* Exercise brief
Exactly the lines from the top of the records below through the one containing "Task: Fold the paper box" must be set down, with no line added or dropped.

* The data
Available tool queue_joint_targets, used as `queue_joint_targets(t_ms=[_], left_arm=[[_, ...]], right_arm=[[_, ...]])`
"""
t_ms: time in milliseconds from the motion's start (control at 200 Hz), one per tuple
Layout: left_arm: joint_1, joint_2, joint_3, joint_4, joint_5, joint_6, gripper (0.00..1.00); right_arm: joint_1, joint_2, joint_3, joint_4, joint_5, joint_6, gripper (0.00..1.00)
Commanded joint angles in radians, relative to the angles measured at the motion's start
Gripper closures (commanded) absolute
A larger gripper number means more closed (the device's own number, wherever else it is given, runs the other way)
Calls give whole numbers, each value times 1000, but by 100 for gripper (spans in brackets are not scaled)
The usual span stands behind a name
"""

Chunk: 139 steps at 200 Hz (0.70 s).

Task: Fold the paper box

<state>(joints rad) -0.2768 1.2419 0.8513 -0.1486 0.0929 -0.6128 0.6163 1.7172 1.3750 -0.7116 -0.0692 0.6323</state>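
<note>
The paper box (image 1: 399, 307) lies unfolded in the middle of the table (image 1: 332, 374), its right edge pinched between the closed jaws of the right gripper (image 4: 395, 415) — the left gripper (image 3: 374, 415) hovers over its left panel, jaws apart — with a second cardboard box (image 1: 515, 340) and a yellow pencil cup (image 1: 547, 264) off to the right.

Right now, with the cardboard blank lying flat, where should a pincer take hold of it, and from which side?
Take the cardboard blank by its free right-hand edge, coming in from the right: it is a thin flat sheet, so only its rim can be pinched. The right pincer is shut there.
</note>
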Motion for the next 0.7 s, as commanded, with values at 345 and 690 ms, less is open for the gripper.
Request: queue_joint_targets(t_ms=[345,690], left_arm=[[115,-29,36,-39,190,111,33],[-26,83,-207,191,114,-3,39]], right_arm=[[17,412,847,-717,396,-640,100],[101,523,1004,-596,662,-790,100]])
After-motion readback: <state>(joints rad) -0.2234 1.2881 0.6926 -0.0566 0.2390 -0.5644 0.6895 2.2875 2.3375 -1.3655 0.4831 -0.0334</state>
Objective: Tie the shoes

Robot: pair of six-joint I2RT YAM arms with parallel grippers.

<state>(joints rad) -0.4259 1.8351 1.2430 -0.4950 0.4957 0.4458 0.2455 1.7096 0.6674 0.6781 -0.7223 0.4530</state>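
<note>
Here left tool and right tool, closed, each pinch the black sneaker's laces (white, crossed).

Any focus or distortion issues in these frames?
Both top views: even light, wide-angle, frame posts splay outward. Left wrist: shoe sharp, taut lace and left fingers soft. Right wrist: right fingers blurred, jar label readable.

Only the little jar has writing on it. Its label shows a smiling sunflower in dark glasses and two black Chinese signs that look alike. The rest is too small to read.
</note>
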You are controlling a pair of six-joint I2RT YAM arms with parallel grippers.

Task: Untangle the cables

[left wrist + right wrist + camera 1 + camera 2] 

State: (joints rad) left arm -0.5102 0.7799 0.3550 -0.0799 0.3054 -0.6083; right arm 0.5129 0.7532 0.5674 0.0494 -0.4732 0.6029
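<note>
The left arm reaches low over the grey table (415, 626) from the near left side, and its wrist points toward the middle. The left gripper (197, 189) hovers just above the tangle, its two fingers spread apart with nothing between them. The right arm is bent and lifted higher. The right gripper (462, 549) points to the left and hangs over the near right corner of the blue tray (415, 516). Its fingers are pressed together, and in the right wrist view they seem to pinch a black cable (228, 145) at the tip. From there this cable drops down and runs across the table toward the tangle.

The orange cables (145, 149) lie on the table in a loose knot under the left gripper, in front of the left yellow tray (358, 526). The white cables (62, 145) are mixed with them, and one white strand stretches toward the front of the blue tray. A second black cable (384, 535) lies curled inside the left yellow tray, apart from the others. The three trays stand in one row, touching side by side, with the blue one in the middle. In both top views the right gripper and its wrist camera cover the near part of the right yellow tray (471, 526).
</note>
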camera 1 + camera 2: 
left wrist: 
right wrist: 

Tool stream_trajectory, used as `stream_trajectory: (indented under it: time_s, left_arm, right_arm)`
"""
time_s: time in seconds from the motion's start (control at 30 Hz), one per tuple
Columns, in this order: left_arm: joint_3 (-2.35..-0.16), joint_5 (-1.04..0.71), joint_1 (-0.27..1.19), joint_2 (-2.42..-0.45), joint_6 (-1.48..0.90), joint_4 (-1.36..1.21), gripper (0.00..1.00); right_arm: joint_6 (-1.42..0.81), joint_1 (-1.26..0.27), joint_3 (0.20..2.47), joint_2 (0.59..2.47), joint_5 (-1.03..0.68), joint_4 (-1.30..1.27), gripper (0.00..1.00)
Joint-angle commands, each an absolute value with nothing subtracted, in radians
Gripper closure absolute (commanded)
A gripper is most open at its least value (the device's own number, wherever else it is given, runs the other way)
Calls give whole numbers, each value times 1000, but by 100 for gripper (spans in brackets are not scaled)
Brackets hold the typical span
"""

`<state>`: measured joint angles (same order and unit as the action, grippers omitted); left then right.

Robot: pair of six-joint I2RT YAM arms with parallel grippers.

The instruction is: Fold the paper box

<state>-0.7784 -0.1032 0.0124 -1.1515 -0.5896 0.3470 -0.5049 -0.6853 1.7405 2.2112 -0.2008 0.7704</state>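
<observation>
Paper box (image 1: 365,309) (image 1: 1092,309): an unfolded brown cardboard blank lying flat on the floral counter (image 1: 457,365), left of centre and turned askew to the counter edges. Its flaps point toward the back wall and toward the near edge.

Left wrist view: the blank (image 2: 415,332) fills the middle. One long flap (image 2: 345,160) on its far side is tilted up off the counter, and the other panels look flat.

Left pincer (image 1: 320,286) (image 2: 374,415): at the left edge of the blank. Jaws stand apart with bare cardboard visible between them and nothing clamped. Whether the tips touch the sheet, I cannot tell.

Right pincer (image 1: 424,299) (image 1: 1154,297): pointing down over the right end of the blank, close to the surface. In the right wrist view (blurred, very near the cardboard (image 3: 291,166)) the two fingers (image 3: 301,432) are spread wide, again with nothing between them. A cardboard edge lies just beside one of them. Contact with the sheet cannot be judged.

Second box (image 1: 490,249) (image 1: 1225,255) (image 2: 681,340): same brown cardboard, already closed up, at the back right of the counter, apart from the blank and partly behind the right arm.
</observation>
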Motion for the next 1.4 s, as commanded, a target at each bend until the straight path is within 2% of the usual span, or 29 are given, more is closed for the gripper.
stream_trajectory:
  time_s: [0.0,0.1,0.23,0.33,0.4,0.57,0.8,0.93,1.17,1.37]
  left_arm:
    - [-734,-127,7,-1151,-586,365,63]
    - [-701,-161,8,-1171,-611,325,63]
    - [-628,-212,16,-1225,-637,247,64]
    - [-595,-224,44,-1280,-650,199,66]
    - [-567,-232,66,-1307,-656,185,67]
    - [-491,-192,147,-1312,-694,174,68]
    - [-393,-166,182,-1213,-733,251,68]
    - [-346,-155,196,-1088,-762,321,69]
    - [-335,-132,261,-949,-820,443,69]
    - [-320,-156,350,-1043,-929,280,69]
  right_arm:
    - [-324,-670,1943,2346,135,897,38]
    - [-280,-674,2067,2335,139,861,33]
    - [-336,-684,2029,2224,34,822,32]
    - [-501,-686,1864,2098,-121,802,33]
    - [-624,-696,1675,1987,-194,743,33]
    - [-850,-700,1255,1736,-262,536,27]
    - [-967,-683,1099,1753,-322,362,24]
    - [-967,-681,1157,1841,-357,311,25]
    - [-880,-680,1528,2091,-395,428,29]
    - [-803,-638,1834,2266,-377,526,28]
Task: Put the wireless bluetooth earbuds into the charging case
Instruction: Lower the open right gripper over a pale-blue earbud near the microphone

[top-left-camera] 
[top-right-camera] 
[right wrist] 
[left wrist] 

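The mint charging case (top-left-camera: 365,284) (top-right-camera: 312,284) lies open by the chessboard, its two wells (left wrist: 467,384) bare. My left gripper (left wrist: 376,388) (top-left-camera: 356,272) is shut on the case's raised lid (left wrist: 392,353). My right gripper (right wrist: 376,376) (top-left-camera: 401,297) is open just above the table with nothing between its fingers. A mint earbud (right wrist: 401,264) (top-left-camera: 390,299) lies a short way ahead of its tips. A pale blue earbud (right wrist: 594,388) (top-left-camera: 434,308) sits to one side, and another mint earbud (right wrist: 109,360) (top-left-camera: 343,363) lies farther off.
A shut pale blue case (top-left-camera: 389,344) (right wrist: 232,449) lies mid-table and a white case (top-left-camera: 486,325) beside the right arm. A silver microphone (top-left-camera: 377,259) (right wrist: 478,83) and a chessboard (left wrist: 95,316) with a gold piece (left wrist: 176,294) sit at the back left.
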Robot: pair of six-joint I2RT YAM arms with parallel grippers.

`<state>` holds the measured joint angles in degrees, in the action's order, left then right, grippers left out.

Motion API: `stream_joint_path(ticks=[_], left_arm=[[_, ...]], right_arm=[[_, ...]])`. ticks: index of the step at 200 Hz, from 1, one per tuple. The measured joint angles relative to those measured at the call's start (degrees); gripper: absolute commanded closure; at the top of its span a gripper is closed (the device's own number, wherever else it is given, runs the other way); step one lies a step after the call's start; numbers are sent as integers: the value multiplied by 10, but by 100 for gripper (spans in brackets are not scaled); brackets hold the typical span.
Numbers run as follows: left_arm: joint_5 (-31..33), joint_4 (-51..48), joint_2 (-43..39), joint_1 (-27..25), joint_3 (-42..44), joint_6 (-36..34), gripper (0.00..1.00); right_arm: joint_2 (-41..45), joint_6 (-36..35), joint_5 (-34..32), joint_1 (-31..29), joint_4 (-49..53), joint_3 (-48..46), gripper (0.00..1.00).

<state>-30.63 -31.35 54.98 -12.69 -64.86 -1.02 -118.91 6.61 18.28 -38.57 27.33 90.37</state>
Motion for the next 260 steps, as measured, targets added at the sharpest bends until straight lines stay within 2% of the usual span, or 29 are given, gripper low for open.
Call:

* Completed task
Available tool queue_joint_targets, used as `queue_joint_targets(t_ms=[_], left_arm=[[_, ...]], right_arm=[[_, ...]])`
"""
t_ms: time in milliseconds from the motion's start (control at 200 Hz), one per tuple
Layout: left_arm: joint_1, joint_2, joint_3, joint_4, joint_5, joint_6, gripper (0.00..1.00); right_arm: joint_1, joint_2, joint_3, joint_4, joint_5, joint_6, gripper (0.00..1.00)
Commanded joint angles in radians, relative to the angles measured at the motion's start
Gripper closures (commanded) absolute
A larger gripper number means more closed (the device's own number, wherever else it is given, runs the other way)
Calls give whole numbers, each value times 1000, but by 100 for gripper (spans in brackets are not scaled)
The usual span stands behind a name
"""

Chunk: 139 steps at 200 Hz (0.70 s).

Task: Fold the paper box

Nothing else goes in the answer.